I read with great interest two recent articles promulgating the use of large language models (LLMs), specifically ChatGPT, in Ophthalmology.

The first paper by Lin et al. [1] compared the performance of two LLMs - GPT-3.5 and GPT-4 - to human ophthalmologists on a 260-question ophthalmology exam. They found GPT-4 and humans performed similarly overall, both exceeding the passing threshold, while GPT-3.5 did not pass. However, both LLMs struggled with image-based and higher-order questions compared to text-based, fact recall questions.

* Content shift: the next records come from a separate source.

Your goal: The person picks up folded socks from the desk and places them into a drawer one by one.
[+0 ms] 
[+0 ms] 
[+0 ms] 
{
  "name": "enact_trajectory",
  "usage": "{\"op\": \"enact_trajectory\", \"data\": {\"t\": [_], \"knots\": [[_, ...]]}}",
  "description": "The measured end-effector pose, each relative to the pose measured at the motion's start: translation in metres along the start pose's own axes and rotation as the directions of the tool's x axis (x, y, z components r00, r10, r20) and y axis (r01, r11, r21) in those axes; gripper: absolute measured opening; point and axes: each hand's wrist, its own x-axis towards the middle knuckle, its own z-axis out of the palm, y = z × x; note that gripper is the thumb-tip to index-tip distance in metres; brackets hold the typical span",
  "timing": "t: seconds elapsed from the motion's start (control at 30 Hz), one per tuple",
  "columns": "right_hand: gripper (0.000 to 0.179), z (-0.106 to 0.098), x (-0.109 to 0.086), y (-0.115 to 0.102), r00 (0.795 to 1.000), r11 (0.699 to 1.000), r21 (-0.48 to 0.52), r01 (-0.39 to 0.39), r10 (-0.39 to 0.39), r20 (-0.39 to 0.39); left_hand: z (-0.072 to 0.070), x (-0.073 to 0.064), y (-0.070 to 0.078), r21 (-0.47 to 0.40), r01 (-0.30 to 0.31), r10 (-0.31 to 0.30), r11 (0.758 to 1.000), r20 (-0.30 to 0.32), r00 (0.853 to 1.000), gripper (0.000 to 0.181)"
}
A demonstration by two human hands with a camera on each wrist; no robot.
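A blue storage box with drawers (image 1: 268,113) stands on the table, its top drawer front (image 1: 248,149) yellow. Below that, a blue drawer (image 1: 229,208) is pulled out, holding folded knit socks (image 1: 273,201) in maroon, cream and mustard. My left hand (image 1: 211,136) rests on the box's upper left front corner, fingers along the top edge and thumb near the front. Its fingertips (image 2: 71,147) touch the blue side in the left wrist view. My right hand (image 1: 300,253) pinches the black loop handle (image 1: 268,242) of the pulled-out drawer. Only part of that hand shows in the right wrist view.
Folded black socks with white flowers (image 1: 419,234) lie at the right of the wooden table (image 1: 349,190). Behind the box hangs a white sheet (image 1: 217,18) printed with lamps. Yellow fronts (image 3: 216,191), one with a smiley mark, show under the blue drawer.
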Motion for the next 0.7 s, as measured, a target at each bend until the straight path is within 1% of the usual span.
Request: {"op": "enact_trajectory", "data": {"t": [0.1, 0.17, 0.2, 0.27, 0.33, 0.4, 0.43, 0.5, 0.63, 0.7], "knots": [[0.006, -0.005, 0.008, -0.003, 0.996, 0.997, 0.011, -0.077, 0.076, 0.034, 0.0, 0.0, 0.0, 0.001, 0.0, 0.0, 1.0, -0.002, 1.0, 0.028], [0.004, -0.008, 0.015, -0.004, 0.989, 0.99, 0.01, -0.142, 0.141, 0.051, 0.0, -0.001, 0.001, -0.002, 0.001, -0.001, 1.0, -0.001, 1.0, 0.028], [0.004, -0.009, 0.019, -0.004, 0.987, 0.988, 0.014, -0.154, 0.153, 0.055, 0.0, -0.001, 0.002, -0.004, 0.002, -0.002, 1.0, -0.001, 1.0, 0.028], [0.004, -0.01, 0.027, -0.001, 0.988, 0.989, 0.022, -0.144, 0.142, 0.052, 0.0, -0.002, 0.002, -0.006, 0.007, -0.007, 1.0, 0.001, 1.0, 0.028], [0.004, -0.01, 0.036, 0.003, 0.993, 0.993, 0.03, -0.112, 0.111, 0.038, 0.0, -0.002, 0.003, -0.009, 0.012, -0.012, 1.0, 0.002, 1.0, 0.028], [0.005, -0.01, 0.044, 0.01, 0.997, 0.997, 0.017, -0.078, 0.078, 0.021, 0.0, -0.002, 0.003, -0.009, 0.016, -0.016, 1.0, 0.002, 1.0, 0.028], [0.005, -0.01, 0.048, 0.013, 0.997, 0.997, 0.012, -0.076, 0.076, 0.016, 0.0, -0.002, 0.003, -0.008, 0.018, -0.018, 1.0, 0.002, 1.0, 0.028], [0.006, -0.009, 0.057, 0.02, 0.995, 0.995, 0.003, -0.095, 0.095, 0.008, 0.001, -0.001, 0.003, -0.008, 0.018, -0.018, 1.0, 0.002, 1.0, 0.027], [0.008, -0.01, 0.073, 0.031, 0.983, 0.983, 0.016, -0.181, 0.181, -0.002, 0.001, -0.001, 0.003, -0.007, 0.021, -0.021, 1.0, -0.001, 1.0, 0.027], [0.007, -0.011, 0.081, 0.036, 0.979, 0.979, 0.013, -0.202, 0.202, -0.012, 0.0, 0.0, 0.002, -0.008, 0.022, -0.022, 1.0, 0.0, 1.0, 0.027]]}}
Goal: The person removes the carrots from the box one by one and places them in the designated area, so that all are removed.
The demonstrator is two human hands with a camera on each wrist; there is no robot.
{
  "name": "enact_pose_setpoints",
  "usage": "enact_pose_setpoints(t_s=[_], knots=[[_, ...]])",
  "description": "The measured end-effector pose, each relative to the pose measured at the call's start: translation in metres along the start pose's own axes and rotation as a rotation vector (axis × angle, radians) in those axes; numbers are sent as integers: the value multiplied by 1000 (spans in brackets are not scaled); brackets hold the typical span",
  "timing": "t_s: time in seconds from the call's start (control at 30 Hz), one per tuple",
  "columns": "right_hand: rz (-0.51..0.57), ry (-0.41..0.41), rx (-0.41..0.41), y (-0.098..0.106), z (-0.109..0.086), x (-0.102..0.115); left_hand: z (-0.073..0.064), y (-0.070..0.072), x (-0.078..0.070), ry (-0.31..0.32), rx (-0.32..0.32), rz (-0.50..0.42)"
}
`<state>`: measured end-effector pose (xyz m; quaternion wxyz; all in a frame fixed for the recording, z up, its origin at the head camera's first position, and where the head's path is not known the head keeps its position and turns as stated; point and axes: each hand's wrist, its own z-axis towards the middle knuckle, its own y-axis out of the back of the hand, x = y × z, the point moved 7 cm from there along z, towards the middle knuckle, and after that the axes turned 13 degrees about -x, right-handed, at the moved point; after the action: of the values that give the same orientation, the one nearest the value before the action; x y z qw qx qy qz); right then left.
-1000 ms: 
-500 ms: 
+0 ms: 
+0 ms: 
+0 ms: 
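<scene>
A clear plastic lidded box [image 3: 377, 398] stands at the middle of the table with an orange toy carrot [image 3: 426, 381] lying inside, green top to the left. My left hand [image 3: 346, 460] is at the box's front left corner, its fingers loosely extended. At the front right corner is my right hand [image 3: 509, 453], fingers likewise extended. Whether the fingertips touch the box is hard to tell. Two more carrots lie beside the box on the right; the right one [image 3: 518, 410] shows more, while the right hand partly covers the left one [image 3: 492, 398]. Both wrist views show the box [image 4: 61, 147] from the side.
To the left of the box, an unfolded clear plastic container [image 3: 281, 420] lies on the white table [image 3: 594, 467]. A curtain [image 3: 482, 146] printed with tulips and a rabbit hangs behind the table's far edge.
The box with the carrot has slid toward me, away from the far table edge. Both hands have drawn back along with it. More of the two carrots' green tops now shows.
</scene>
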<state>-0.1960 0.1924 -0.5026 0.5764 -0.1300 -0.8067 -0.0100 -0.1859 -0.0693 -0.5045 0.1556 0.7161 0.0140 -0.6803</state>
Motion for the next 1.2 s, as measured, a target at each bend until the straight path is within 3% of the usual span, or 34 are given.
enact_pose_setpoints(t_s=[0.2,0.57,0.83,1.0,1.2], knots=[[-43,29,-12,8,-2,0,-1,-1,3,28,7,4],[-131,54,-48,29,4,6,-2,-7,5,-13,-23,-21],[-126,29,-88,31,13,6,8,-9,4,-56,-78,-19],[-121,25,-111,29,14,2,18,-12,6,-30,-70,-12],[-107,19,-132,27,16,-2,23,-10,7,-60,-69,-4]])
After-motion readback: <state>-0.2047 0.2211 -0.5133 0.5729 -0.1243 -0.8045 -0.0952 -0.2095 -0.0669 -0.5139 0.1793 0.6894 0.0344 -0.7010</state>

The second paper by Ting et al. [2] delves into the broader potential of ChatGPT in the medical field, including Ophthalmology. The authors outline the platform’s architecture and training methodology and highlight the potential across patients, professionals, research, and education, including self-diagnosis, generating patient education materials, assisting clinical decision making, and enhancing medical training. However, they note limitations like inaccuracy, outdated information, lack of transparency, and potential biases.

While the rapid advances of ChatGPT and other LLMs are laudable and hold potential throughout ophthalmology and medicine, it is vital to approach their implementation with caution. As shown by Lin et al., difficulties with visual interpretation and complex reasoning remain. And as Ting et al. discuss, without transparency and accountability, patient harm could result from erroneous information, such as responses which, though plausible, are not accurate. Medical decisions should be substantiated by evidence and reliable sources, and a lack of transparency and explainability raises ethical concerns.

Therefore, rather than relying solely on ChatGPT, which is a proprietary black box, I believe the field would also benefit from openly developed LLMs that prioritize transparency, ethics, and partnerships with ophthalmologists. It is also essential to consider the suitability of particular AI language models for specific medical specialties. For instance, while GPT-4 demonstrated promising results in ophthalmology, it struggled with imaging-based questions. This limitation indicates that a one-size-fits-all approach may not be appropriate for every medical domain.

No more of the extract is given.